In January 2022, Trump representatives initially transported 15 boxes containing presidential records to the National Archives and said they were searching for any additional records, according to a NARA statement. That was after NARA made multiple requests between May and December 2021 for the missing documents, according to the Justice Department. (For more, read “Timeline of FBI Investigation of Trump’s Handling of Highly Classified Documents.”)

Then, in June, in response to a May grand jury subpoena seeking more documents, Trump’s lawyers gave the FBI an envelope containing dozens of additional classified papers. At that time, Trump’s lawyers assured FBI agents in writing that, to their knowledge, all of the presidential records, including all classified material, had been returned. 

But when the FBI searched Mar-a-Lago in August, after obtaining the search warrant, agents recovered thousands of additional documents from Trump’s office and a storage room, including more than 100 documents with classified markings, according to a DOJ court filing. 

In the court-approved search warrant, the DOJ cited potential violations of three statutes that involve “[o]bstruction of federal investigation,” “[w]illful retention of national defense information” and “[c]oncealment or removal of government records,” the DOJ court filing said.

Garland has named Jack Smith, a former federal prosecutor, as special counsel for the investigation of Trump’s handling of highly classified documents.

The Penn Biden Center and China

On Truth Social, Trump also made the unsupported claim that the Penn Biden Center was funded with tens of millions of dollars from Chinese donors who had been given access to the documents found in Biden’s old office.

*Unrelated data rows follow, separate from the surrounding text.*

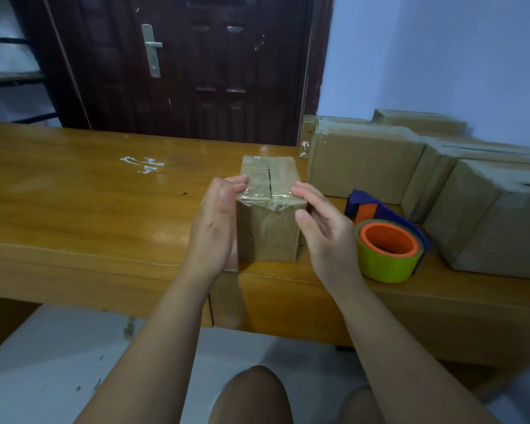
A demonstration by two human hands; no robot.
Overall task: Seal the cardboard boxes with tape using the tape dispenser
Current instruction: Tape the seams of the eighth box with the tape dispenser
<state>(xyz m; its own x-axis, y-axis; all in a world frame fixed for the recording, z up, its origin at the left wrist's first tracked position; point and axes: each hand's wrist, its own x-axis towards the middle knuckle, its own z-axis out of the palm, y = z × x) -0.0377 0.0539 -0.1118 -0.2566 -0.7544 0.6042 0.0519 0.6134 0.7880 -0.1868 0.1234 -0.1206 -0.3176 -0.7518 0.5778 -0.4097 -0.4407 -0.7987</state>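
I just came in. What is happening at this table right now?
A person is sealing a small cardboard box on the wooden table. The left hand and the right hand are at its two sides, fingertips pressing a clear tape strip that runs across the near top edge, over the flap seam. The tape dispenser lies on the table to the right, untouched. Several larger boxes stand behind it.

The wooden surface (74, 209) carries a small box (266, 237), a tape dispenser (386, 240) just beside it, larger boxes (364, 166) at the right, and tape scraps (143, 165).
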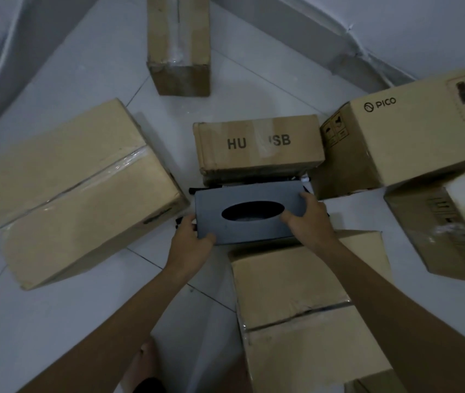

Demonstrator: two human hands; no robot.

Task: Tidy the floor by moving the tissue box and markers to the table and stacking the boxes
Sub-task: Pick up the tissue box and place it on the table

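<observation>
Tissue box (211,205), one, in left hand (188,241), right hand (308,219), six cardboard boxes (69,191)

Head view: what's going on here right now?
A person grips the dark tissue box at both ends, left hand on its left end, right hand on its right. It sits low among cardboard boxes spread over the tiled floor; whether it is lifted yet is unclear. No table is in view.
</observation>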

“The amount was 54 Million Dollars that the Biden Think Tank received from China,” Trump wrote in a Jan. 9 post. “That’s a lot of money. They saw the Classified Documents!”

But there is no evidence that China directly funded the center that bears Biden’s name or that China reviewed the classified documents now under federal review.

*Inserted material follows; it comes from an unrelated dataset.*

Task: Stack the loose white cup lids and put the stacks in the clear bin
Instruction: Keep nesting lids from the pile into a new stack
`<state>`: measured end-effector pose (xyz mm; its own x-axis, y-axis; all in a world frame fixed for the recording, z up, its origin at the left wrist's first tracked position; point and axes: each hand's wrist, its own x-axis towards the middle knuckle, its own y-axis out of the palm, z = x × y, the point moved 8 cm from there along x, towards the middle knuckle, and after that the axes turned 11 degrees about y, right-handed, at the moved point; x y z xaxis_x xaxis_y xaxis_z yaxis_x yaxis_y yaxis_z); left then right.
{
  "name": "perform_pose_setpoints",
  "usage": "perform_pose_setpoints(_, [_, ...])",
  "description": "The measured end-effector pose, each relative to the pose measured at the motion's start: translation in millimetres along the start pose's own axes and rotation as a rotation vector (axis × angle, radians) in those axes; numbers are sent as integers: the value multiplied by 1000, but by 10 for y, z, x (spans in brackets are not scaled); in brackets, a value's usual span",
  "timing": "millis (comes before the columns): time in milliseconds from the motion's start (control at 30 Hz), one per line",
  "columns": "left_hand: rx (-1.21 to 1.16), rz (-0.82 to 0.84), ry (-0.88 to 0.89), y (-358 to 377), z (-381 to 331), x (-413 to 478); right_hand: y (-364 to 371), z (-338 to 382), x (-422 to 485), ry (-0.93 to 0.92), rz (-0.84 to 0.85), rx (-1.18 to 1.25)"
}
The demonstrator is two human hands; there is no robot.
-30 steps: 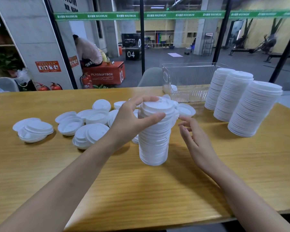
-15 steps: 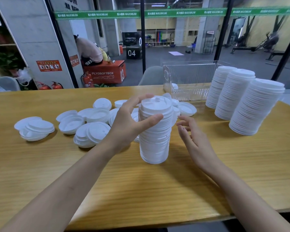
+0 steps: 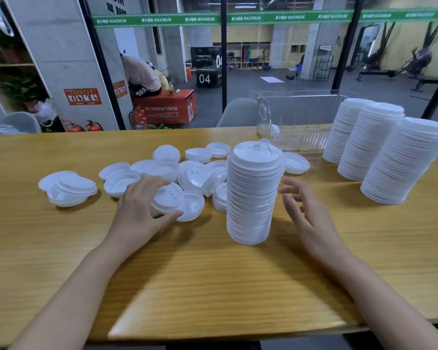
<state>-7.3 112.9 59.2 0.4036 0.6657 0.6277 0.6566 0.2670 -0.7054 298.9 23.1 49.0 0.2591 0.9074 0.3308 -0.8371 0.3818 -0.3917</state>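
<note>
White plastic lids (image 3: 195, 175), judged light, thin and slippery, lie loose at the middle of the bench (image 3: 213, 274) beside a tall stack (image 3: 253, 198), best clasped round its sides; left grip (image 3: 139, 210) spread over one lid, right grip (image 3: 306, 210) spread beside the stack, not touching.

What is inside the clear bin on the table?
One white lid, it seems, lies in the clear bin near its left wall. Its right end is covered by the tall stacks.
</note>
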Motion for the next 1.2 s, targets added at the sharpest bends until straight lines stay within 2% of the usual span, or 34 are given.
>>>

Prior to his post linking Biden and China, Trump shared a hyperlink to an April New York Post story that said the University of Pennsylvania – not the Penn Biden Center – “raked in a total of $54.6 million from 2014 through June 2019 in donations from China,” with most of the money being donated after the creation of the Penn Biden Center was announced in early 2017.

In response to our questions about Trump’s claims, a spokesperson for the university sent us the following statement: “The Penn Biden Center has never solicited or received any gifts from any Chinese or other foreign entity. In fact, the University has never solicited any gifts for the Center. Since its inception in 2017 there have been three unsolicited gifts (from two donors) which combined total $1,100. Both donors are Americans. One hundred percent of the budget for the Penn Biden Center comes from university funds.”